Allport, Acting P.J., and Potter, J., concurred.
Appellant's petition for a hearing by the Supreme Court was denied September 28, 1977.
[1] More specifically, in this case the mother, who, at the time of the judgment below in August 1975, was receiving $212 a month AFDC for the support of herself and her only child Seaen, then only three years of age, asked that the court trustee be directed to divert $60 of the $75 monthly child support paid by the father to her through that trustee to the educational trust instead of paying the entire $75 to the Los Angeles County Department of Public Social Services.
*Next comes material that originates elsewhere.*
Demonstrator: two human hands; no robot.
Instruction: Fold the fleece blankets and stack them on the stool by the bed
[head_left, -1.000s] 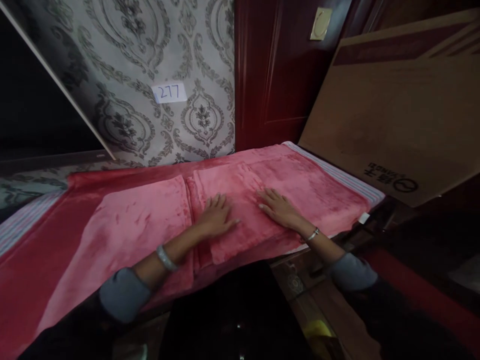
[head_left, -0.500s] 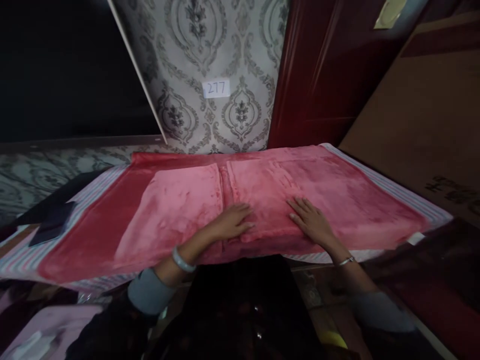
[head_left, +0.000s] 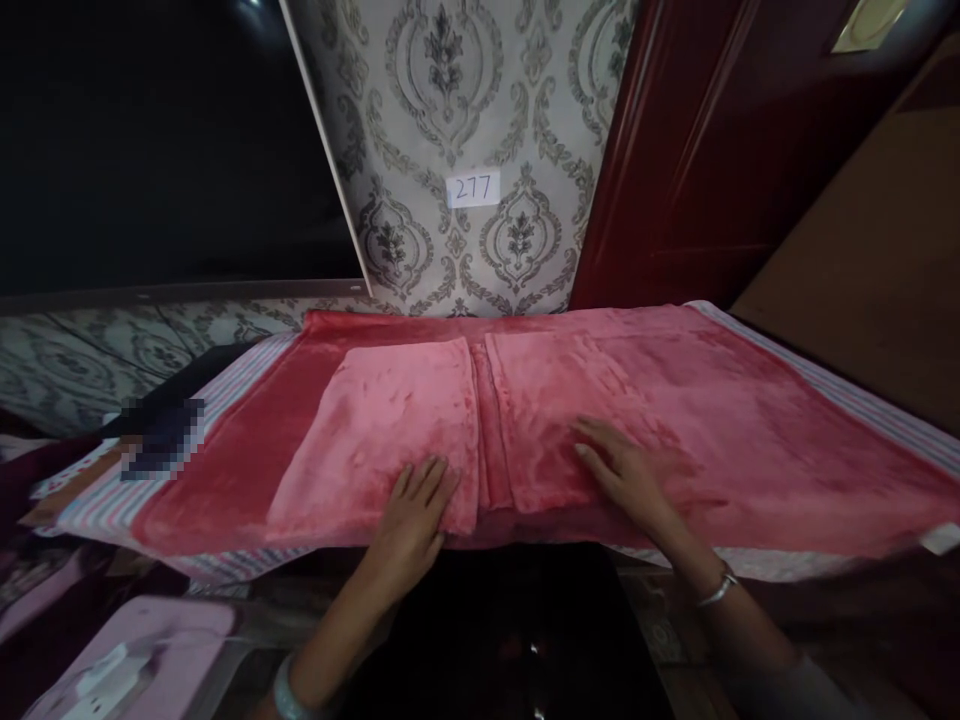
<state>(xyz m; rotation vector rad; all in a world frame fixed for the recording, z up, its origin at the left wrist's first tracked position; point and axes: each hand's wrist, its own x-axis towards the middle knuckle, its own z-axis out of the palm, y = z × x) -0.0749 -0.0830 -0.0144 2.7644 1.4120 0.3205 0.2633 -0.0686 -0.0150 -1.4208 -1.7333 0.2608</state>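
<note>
A pink plush blanket (head_left: 720, 400) lies spread over the table, with two folded panels in its middle and a narrow gap between them. My left hand (head_left: 415, 515) rests flat on the near right corner of the left panel (head_left: 375, 410), fingers spread. On the right panel (head_left: 536, 400) lies my right hand (head_left: 622, 470), fingers stretched and slightly blurred, touching the plush. Neither hand grips the cloth. A white label (head_left: 940, 539) sticks out at the blanket's near right corner.
Beneath the blanket shows a striped cloth (head_left: 232, 385). A dark screen (head_left: 165, 150) stands behind at left, a cardboard box (head_left: 862, 230) at right. A pink stool (head_left: 199, 630) with a white power strip (head_left: 105, 685) is at lower left.
My left hand has moved left from the right panel's edge onto the left panel. My right hand stays on the right panel. The camera view has shifted slightly left.
</note>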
The AFDC constituted the only support of the mother and child.
[2] The judgment partially under appeal is dated August 25, 1975. Chapter 924 of the 1975 Statutes, effective September 20, 1975 (pp. 2030, 2041), contains most of the state law applicable to this case.
[3] Hereafter all undesignated section references are to the Welfare and Institutions Code.
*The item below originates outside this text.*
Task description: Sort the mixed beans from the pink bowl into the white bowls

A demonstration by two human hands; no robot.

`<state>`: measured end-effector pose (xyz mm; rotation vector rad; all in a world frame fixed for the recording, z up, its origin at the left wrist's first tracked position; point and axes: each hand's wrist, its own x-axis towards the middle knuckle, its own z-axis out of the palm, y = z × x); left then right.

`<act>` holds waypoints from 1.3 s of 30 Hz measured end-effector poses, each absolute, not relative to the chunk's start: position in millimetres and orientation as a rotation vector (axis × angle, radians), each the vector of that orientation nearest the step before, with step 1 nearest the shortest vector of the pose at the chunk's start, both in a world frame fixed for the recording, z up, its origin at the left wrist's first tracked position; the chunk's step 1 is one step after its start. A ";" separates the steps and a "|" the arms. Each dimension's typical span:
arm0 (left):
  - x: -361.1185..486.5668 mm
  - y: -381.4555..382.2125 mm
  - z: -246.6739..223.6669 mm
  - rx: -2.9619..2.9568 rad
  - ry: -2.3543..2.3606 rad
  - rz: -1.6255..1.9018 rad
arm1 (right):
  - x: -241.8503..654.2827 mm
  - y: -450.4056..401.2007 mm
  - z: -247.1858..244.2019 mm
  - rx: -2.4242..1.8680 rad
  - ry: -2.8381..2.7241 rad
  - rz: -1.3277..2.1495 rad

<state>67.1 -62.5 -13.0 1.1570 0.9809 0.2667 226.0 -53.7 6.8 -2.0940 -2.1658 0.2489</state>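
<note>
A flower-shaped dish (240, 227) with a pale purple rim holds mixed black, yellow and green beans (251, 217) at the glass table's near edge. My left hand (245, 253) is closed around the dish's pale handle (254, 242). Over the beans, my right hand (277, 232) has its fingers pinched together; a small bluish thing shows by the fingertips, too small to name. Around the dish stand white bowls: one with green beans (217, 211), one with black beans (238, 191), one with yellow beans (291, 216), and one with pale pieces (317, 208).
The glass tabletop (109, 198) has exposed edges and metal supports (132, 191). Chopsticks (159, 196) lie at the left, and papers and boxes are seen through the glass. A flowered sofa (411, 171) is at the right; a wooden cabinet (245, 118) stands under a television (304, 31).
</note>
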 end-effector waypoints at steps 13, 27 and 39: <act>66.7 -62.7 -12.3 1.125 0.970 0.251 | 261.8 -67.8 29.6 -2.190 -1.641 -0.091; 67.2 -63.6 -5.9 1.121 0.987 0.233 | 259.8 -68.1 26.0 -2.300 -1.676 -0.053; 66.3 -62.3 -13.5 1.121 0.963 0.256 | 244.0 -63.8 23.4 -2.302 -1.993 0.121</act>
[4] All federal-state welfare programs are administered in this state pursuant to federal as well as to state law. (See §§ 10000, 10600, 10604, subd. (b).)
The State Department of Benefit Payments is the administrator of the state child support program (§ 11475). Each county district attorney has the responsibility for prompt and effective enforcement of the obligation of parents to support their children (§ 11475.1).
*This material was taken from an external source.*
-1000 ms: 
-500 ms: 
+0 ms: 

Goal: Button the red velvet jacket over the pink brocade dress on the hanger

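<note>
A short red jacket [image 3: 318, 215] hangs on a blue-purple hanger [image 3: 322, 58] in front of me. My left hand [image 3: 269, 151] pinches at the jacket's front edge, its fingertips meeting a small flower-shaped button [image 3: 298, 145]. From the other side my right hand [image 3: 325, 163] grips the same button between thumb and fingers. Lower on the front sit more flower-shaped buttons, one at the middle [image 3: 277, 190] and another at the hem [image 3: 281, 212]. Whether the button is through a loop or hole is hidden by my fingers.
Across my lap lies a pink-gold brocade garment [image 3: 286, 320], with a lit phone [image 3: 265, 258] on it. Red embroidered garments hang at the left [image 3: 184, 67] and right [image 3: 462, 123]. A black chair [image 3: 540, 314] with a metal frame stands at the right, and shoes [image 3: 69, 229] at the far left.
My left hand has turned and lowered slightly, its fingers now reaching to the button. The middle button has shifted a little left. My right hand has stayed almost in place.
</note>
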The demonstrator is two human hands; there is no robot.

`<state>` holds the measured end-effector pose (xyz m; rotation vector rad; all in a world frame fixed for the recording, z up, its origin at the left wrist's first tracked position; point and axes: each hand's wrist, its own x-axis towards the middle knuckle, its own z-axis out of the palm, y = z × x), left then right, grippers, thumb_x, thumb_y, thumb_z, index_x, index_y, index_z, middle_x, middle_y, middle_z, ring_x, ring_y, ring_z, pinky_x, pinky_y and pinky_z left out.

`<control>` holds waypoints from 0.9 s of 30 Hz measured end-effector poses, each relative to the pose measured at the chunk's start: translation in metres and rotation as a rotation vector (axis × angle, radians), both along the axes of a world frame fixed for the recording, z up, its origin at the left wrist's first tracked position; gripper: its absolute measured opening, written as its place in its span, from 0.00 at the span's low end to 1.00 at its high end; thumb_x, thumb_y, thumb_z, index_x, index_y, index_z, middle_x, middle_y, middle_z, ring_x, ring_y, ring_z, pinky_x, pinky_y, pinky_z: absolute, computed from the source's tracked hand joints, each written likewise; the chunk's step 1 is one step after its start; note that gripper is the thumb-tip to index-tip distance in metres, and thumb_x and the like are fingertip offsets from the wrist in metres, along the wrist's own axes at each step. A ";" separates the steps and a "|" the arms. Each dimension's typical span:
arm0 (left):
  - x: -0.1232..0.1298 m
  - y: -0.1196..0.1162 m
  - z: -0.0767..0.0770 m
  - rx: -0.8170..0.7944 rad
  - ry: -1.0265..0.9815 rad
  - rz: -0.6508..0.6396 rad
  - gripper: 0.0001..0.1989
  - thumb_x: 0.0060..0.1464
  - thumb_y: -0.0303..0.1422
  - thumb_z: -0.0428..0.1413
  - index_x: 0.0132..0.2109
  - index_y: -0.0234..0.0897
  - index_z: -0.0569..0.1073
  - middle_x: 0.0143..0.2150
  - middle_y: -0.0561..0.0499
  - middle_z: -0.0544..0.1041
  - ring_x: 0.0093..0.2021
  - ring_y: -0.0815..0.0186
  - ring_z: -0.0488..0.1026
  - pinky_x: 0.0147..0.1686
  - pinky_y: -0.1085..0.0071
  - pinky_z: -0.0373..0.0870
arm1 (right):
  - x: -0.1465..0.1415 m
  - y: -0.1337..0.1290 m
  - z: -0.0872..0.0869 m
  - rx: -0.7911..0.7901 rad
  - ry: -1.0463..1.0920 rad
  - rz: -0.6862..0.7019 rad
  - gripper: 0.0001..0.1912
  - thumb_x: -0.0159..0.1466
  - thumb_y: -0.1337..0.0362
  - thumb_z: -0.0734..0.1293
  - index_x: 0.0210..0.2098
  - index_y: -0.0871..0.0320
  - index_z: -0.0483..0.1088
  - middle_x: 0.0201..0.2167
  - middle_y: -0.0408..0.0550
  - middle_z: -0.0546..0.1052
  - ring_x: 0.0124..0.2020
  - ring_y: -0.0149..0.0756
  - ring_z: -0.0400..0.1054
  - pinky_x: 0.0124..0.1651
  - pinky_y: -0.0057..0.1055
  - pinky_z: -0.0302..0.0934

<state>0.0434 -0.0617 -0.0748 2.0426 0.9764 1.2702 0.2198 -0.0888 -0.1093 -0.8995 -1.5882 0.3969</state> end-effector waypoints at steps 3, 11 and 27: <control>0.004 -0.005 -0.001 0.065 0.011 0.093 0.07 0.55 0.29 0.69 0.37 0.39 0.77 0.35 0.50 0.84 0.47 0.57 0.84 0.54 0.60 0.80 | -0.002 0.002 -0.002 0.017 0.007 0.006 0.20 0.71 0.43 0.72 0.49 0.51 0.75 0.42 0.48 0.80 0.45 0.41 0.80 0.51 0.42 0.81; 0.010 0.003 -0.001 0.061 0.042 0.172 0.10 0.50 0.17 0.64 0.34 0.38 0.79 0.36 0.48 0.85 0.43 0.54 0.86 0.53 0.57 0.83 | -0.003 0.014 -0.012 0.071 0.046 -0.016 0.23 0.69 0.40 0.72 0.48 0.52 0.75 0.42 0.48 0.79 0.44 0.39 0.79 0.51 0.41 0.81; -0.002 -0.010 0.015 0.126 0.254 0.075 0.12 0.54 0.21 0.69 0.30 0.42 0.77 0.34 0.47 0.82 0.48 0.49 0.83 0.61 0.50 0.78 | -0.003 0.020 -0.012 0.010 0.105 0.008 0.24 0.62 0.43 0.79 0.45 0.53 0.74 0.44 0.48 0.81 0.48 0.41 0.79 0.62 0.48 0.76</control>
Both the department and the District Attorney of Los Angeles County have filed amicus curiae briefs in this case. The respondent father has not filed a brief.
[5] A California county is a legal subdivision of the state. (Gov. Code, § 23002.)
[6] An attempt by her to assign Seaen's rights to future support by his father would be unavailing because Seaen's rights in this respect, when accrued, already pass each month to the county upon the receipt of AFDC by the mother. Compare In re Marriage of Shore (1977) 71 Cal. App.3d 290 [139 Cal. Rptr. 349], in which another division of this statewide court held that the affected county obtains under the statutory scheme an irrevocable vested right to the collection of all support payments that have accrued while the custodial parent was receiving AFDC. (At pp. 294-295.)